One question we often get from our clients and radio listeners is what markets to invest in from a global perspective.
Despite the fact that we’ve endured a tumultuous economy over the past 5-6 years, we still believe investors should consider weighing their investment portfolio heavily toward U.S. companies.
Take for example the issue in Cyprus. This issue had investors spooked more because of the possible ripple effects it could have on larger countries in Europe, more so than the impact for the country itself. Even with the recent events in Europe and the early reports out of Cyprus, we continue to believe that this current bull run likely has some legs to it.

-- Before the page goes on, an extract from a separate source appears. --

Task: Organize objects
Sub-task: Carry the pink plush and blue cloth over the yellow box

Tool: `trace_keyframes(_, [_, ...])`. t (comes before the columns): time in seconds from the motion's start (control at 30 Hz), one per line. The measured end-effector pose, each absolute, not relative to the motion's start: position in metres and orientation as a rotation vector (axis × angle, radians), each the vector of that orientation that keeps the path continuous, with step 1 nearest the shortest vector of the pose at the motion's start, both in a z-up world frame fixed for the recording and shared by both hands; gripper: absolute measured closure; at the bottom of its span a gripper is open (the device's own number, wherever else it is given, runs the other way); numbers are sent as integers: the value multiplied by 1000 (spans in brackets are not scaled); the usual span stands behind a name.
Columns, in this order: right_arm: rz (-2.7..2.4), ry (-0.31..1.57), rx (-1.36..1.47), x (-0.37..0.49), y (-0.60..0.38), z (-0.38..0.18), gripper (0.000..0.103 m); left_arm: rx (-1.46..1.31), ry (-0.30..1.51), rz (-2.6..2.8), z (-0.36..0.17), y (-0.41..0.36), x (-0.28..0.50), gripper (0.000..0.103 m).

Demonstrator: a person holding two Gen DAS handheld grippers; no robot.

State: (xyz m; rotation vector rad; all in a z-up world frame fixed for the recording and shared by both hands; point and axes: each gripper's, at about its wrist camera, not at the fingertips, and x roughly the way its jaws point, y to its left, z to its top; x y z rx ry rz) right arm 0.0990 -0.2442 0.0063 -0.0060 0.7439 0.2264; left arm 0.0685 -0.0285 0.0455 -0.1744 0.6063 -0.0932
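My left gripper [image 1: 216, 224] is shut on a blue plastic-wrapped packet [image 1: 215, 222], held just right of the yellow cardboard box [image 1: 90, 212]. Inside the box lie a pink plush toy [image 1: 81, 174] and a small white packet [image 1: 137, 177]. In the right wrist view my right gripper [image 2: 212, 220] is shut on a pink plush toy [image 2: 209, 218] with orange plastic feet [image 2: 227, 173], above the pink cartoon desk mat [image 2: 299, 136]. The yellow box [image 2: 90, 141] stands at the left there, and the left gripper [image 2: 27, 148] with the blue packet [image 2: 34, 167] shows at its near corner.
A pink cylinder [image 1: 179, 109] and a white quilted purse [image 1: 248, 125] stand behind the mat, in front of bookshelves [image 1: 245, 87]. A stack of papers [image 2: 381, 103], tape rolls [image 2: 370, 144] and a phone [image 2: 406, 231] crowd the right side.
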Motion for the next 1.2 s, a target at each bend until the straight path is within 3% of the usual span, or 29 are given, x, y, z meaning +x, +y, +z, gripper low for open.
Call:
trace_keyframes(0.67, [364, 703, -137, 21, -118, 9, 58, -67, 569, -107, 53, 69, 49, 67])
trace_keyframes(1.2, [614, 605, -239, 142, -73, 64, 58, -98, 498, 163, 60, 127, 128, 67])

Recently on our radio show, our Chief Investment Strategist (Wes Moss), also discussed the outlook for U.S. companies. And he wrapped up the first half hour of his show with an ETF to watch – Vanguard Dividend Appreciation ETF (VIG). This fund has more than 99% of U.S. companies represented in industries ranging from consumer goods to healthcare and industrial companies. Over the past ten years, the fund has consistently paid out dividends and averages a 2.1% yield. This is one example of the type of investing in U.S. portfolios that we think makes a good opportunity.
Nevertheless, the markets are up, and the rule of thumb is to invest when markets are down and not up. For those of you already vested in portfolios with U.S. companies, you can expect for more stability from your investments there than some other countries.